-- ABOUT THIS EXERCISE --
Filter the listing below, please, and copy only the lines with the word "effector".

::::::::

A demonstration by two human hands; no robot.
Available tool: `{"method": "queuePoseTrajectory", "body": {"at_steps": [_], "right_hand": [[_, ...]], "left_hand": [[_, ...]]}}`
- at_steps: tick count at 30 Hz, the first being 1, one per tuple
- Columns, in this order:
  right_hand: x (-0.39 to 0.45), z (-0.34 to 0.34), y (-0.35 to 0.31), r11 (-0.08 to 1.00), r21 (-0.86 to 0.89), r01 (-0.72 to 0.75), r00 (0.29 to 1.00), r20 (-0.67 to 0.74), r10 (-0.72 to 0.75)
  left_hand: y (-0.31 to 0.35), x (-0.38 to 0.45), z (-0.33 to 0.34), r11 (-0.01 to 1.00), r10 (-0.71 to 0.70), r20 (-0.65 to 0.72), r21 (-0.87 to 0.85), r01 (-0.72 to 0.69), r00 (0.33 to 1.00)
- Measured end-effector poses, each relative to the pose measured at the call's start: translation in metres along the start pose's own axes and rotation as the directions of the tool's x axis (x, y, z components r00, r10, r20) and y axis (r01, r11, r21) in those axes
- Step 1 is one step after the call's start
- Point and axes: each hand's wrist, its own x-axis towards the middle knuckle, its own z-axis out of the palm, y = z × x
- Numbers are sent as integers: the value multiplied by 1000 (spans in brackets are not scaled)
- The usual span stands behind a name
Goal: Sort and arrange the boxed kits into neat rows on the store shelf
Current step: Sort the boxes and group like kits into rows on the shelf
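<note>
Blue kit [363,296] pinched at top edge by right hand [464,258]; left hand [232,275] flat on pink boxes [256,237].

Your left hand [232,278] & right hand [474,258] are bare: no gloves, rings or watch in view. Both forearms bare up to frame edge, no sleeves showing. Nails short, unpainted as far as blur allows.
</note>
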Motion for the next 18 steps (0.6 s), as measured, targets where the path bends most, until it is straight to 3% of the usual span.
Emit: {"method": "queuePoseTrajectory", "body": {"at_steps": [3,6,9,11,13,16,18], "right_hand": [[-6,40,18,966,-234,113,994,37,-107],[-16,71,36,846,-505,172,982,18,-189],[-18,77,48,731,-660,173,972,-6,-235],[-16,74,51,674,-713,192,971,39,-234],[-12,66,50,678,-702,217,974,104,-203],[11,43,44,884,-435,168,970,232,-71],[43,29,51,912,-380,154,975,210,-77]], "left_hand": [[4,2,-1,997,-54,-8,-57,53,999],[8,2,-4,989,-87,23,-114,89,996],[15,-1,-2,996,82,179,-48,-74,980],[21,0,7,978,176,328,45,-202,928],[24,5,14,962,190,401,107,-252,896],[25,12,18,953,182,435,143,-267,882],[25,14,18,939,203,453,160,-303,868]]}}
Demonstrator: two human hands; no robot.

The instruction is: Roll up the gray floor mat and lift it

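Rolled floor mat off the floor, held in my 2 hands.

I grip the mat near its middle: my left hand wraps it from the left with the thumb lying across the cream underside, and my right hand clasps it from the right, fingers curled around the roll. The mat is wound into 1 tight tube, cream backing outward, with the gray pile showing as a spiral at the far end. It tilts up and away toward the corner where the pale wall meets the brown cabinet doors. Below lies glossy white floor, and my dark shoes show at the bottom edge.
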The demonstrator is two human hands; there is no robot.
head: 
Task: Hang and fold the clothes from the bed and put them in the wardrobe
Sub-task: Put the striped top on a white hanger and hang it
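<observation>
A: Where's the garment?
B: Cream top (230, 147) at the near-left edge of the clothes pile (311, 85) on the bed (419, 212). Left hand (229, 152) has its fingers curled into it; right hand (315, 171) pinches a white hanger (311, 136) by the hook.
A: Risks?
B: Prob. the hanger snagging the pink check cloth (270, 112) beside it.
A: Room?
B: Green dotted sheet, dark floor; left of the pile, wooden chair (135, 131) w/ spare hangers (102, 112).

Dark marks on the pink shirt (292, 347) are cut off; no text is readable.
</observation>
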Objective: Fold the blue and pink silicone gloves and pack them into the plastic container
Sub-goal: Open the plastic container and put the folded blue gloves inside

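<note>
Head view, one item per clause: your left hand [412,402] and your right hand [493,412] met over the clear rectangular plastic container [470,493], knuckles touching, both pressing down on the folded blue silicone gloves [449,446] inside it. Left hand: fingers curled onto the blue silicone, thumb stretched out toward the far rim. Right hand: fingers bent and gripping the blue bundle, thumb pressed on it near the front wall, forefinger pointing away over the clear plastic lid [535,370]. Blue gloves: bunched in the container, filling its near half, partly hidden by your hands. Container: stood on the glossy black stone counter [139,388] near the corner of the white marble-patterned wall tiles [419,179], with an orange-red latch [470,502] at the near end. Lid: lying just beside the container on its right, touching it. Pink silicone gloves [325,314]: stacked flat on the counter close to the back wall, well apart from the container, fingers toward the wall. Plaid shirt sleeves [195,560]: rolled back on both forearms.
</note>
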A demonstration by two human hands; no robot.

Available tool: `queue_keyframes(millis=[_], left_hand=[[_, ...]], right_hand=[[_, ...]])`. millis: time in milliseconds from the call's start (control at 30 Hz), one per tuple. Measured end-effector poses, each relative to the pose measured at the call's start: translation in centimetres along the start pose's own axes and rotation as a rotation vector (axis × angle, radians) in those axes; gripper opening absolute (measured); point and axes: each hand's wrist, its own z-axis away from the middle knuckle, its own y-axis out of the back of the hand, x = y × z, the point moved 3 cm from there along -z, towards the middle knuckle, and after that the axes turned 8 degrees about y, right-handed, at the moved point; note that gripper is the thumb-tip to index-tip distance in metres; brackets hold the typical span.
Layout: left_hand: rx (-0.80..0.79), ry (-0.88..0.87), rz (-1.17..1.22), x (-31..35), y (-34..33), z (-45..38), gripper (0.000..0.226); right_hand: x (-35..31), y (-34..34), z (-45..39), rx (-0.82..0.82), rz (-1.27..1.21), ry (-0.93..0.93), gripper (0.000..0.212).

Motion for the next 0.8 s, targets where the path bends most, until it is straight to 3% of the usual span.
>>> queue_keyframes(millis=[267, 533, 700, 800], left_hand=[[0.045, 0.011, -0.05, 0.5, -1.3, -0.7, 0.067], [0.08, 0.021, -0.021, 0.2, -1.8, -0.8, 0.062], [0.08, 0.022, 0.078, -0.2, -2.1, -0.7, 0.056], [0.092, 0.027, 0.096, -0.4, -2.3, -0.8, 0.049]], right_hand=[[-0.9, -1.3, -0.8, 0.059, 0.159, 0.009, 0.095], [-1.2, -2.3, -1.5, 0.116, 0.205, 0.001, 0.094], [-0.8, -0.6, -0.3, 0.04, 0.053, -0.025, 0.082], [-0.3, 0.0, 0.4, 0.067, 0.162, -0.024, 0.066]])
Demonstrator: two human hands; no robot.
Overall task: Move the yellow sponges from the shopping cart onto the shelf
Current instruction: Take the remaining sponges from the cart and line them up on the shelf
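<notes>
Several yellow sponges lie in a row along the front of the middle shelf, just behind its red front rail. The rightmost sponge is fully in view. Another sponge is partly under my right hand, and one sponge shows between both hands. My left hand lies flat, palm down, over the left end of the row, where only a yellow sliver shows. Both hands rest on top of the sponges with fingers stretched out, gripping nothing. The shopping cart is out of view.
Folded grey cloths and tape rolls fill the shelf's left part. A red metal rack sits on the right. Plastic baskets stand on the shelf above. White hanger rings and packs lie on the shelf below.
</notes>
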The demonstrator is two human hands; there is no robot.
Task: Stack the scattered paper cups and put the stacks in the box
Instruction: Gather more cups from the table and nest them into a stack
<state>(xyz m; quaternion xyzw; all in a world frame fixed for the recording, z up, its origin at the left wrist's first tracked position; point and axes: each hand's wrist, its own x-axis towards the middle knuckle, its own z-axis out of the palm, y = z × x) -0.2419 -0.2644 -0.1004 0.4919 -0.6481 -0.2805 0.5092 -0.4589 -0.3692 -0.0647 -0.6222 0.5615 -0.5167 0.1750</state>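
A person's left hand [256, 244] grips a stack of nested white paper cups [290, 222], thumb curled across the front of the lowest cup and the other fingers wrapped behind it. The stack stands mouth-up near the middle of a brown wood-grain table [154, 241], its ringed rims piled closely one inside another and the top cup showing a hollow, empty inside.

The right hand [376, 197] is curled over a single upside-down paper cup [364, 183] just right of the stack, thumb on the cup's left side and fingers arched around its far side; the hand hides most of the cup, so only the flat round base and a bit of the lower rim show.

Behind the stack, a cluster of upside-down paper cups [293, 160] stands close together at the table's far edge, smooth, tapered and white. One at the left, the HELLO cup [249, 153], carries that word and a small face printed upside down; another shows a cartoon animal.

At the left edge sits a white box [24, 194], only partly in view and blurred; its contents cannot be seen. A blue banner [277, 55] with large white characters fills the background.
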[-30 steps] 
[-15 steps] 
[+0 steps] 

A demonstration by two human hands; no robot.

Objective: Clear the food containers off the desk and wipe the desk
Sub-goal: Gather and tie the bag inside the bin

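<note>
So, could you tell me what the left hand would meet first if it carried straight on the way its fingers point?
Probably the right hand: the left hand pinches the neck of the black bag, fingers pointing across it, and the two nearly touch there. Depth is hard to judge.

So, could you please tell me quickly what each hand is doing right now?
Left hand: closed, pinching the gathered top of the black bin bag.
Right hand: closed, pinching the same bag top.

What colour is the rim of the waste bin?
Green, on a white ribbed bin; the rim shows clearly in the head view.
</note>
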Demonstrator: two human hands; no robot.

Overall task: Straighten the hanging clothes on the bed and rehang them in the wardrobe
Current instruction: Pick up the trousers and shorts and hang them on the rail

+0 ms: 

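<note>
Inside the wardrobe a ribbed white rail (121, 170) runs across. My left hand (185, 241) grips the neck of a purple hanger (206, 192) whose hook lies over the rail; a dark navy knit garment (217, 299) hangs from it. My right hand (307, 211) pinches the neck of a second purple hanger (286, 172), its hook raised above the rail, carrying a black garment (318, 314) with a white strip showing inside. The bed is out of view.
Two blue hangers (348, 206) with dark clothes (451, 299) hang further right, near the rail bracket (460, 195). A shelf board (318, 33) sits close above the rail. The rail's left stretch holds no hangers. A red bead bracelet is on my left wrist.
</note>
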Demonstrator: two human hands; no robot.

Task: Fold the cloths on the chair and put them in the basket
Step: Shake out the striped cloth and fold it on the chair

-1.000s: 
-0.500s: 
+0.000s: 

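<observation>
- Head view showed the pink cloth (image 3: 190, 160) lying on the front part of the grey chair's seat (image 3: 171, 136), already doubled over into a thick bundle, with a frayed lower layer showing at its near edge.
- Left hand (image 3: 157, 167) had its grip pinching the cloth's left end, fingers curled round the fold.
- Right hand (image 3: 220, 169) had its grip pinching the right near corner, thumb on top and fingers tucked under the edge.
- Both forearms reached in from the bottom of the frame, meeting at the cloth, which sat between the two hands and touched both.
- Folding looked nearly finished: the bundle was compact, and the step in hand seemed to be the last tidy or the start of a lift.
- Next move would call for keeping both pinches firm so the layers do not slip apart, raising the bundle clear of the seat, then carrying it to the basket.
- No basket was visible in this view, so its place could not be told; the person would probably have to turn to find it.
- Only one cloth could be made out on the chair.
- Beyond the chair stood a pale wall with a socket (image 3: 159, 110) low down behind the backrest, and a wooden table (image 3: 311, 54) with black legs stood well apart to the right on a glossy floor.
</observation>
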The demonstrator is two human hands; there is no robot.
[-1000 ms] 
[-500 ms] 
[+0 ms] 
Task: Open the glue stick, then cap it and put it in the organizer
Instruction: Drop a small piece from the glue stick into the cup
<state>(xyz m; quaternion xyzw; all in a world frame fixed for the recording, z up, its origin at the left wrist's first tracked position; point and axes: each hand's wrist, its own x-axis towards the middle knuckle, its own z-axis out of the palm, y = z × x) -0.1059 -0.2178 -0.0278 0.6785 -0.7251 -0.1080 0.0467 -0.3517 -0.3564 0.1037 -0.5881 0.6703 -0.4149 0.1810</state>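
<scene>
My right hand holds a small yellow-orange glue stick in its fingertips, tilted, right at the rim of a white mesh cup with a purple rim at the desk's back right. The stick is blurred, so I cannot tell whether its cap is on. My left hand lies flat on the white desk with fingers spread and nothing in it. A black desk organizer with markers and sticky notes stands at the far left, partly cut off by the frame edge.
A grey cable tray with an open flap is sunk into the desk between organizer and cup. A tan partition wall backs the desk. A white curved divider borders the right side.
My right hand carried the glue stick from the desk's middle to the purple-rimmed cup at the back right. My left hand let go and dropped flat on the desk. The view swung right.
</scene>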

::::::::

-- EXERCISE RESPONSE --
- Measured end-effector poses, each relative to the pose measured at the call's start: translation in metres along the start pose's own axes and rotation as the directions of the tool's x axis (x, y, z components r00, r10, r20) and y axis (r01, r11, r21) in those axes
Available tool: `queue_keyframes(millis=[_], left_hand=[[_, ...]], right_hand=[[_, ...]])`. millis: time in milliseconds from the call's start (control at 30 Hz), one per tuple. Measured end-effector poses, each relative to the pose measured at the call's start: translation in centimetres along the start pose's own axes and rotation as a rotation vector (axis × angle, radians) in those axes; gripper opening absolute (measured); point and axes: each hand's wrist, its own z-axis away from the middle knuckle, its own y-axis out of the back of the hand, x = y × z, the point moved 3 cm from there along -z, towards the middle knuckle, and after that the axes turned 8 degrees about y, right-handed, at the moved point; note that gripper is the thumb-tip to index-tip distance in metres; brackets hold the typical span.

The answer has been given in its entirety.